Block absorption, increase secretion = diarrhea.

Easy to remember that crypotosporidium causes CRYPT CELL hyperplasia.

also, inflammation leads to increased intracellular permeability and leakage.
how do we diagnose crypotosporidium?
Cryptosporidium, cyclospora, and isospora ARE ALL ACID FAST, so this will be the option on the test.

Find oocytes in the feces that are acid fast and you've got your culprit.
who's infected with toxo?
25% of people by age 25 in the US. No biggie.
describe the complicated life cycle of toxoplasmosis
start in cat, which is the "definitive" host, with the sexual form of the bug. Replicates like crypto - Undergoes merogany (asexual) and lots of gamogony (sexual, produces micro/macro gametes) - they fertilize each other and make OOCYSTS which are pooped out.

These have to develop for 24 hours in the soil (sporgony) - now infectious.

Intermediate host now eats it...lots of animals, including humans, count.
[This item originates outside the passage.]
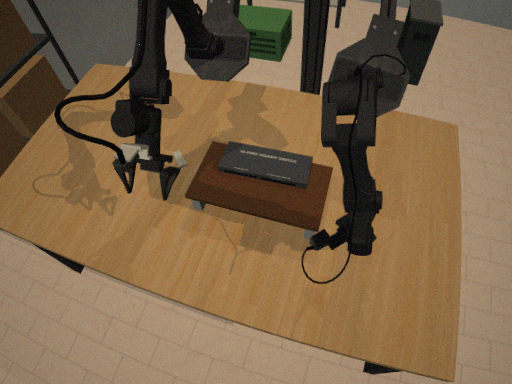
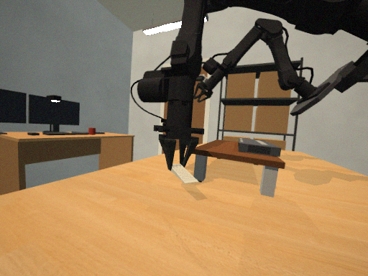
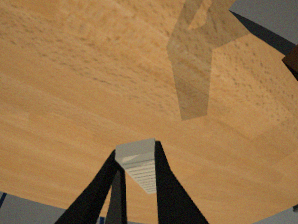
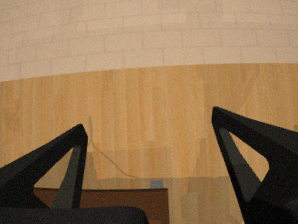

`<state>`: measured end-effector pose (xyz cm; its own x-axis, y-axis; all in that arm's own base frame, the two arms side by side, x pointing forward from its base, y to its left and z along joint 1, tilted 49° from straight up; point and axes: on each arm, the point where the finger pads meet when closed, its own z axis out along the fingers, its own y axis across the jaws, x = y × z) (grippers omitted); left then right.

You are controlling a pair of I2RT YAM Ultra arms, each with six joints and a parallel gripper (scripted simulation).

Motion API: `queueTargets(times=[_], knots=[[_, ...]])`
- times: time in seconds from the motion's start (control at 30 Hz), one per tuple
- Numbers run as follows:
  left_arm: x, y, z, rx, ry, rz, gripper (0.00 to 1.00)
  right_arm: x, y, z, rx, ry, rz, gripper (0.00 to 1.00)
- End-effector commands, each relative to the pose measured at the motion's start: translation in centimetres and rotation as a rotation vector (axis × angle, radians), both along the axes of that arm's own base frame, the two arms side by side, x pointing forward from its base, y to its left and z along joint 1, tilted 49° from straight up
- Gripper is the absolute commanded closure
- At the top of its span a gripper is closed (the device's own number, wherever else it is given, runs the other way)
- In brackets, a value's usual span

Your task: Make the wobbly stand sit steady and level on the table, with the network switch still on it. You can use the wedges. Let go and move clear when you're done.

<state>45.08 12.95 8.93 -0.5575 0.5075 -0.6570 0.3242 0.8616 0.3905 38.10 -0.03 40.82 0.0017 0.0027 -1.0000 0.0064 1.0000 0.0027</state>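
The brown stand [image 1: 255, 201] [image 2: 220, 148] [image 4: 105, 197] is on its grey legs at the table's middle; its tilt is hard to tell. The dark network switch [image 1: 266, 165] [image 2: 259, 147] lies on its top. My left gripper [image 2: 177, 167] [image 3: 138, 149] is shut on a white ridged wedge [image 2: 185, 175] [image 3: 143, 167], holding it slightly above the table near a dark-footed leg [image 2: 200, 169]. Its fingers are hidden in the top view. My right gripper [image 1: 148, 195] [image 2: 202, 99] [image 4: 147, 122] is open and empty on the stand's other side.
A pale block [image 1: 180, 159] shows beside the right gripper, and another pale piece is partly hidden behind it; I cannot tell whether they are wedges. The arms stand over the table's back edge. A green crate [image 1: 265, 35] is beyond the table.
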Motion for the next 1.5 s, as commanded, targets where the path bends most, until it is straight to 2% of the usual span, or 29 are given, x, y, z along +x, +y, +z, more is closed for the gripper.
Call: queueTargets(times=[0.0,0.1,0.23,0.27,0.3,0.4,0.43,0.5,0.63,0.87,0.93,0.97,1.1,1.13,1.3,1.43,1.47], knots=[[-1.3,0.0,-0.3,-0.097,-0.003,0.066,1.00,-0.7,-0.1,1.4,-0.008,-0.032,0.003,0.00],[-2.0,0.0,-1.2,-0.270,-0.019,0.206,1.00,-0.7,-0.1,1.4,-0.008,-0.032,0.003,0.00],[-3.6,0.0,-1.9,-0.430,-0.033,0.336,1.00,-0.7,-0.1,1.4,-0.008,-0.032,0.003,0.00],[-2.7,0.0,-0.7,-0.462,-0.087,0.348,1.00,-0.7,-0.1,1.4,-0.008,-0.032,0.003,0.00],[-4.0,0.0,-2.5,-0.485,-0.040,0.389,1.00,-0.7,-0.1,1.4,-0.008,-0.032,0.003,0.00],[-4.2,-0.3,-2.7,-0.514,-0.038,0.404,1.00,-0.7,-0.1,1.4,-0.008,-0.032,0.003,0.00],[-5.0,0.2,-3.1,-0.572,-0.041,0.475,1.00,-0.7,-0.1,1.4,-0.008,-0.032,0.003,0.00],[-5.2,-0.8,-6.4,-0.674,0.003,0.561,1.00,-0.7,-0.1,1.4,-0.008,-0.032,0.003,0.00],[-4.4,-0.2,-6.7,-0.814,-0.054,0.672,1.00,-0.7,-0.1,1.4,-0.008,-0.032,0.003,0.00],[-5.9,-1.1,-10.6,-1.069,-0.034,0.892,1.00,-0.7,-0.1,1.4,-0.008,-0.032,0.003,0.00],[-5.9,-1.1,-10.6,-1.069,-0.034,0.892,1.00,-0.7,-0.1,1.4,-0.008,-0.032,0.003,0.00],[-6.1,-1.2,-11.1,-1.159,-0.042,0.968,1.00,-0.7,-0.1,1.4,-0.008,-0.032,0.003,0.00],[-6.7,-1.6,-12.2,-1.306,-0.054,1.078,1.00,-0.7,-0.1,1.4,-0.008,-0.032,0.003,0.00],[-7.5,-2.0,-13.3,-1.338,-0.038,1.121,1.00,-0.7,-0.1,1.4,-0.008,-0.032,0.003,0.00],[-8.4,-2.6,-14.4,-1.523,-0.047,1.261,1.00,-0.7,-0.1,1.4,-0.008,-0.032,0.003,0.00],[-10.2,-3.4,-16.3,-1.662,-0.019,1.402,1.00,-0.7,-0.1,1.4,-0.008,-0.032,0.003,0.00],[-10.2,-3.4,-16.3,-1.662,-0.019,1.402,1.00,-0.7,-0.1,1.4,-0.008,-0.032,0.003,0.00]])
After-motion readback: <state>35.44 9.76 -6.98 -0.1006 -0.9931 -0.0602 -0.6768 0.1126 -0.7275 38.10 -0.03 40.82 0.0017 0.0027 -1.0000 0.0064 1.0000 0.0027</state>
SPOROZYTES are released, infect macrophages, SPREAD ALL OVER = TACHYZOITES. Cause disease/immune response.

Immune response checks them, become BRADYZOITES and sit inside tissues DORMANT. Found mostly in brain and muscle. PERMANENT CHRONIC INFECTION is now established. Cat eats animal, and process starts all over again.
How do most humans get infected with toxoplasma?
mostly from undercooked meat, from animals that ate oocysts that have sporulated and sat in the moist soil for months.

Or, you're a fetus and get it from mom.

Or from organ transplant.
Toxoplasma clinical symptoms in adults?
Mostly asymptomatic. 90% of france is infected, afterall.

sometimes during acute infection, you can have mono-like symptoms (remember that toxoplasma trophozoites infect macrophages and spread around). In healthy people, usually unnoticed and quickly chronic.

can BOUNCE BACK and become bad if you get immunosuppressed for any reason. AIDS = ENCEPHALITIS.
Toxoplasma is a TORCHES organism. What happens?
Mom can only transmit WHEN ACUTE INFECTION is happening - so a chronically infected mom is at no risk of passing it on.

The earlier in pregnancy infected, the worse (though transmission is easier later on).

Still birth, CNS problems...big one is RETINOCHOROIDITIS - this eventually develops in 82% of kids infected in uretro with toxo.

brain calcifications, hydrocephaly, microcephaly all possible.
how do you diagnose toxo?
serology is the main way - rarely can you find organisms (they're all bound up in the muscles during bradyzoite stage. though because lots of people are infected, it's hard to tell chronic from acute.

usually find HIGH TITERS if acute. ALso use imaging to find encephalitis in AIDS patients.
how do you not get toxo?
cook your food, stay away from cat poop.

but remember that it takes 24 hours for oocysts to sporulate and become sporozoites (infective) - so if you clean cat box every day, you can't get infected with toxo.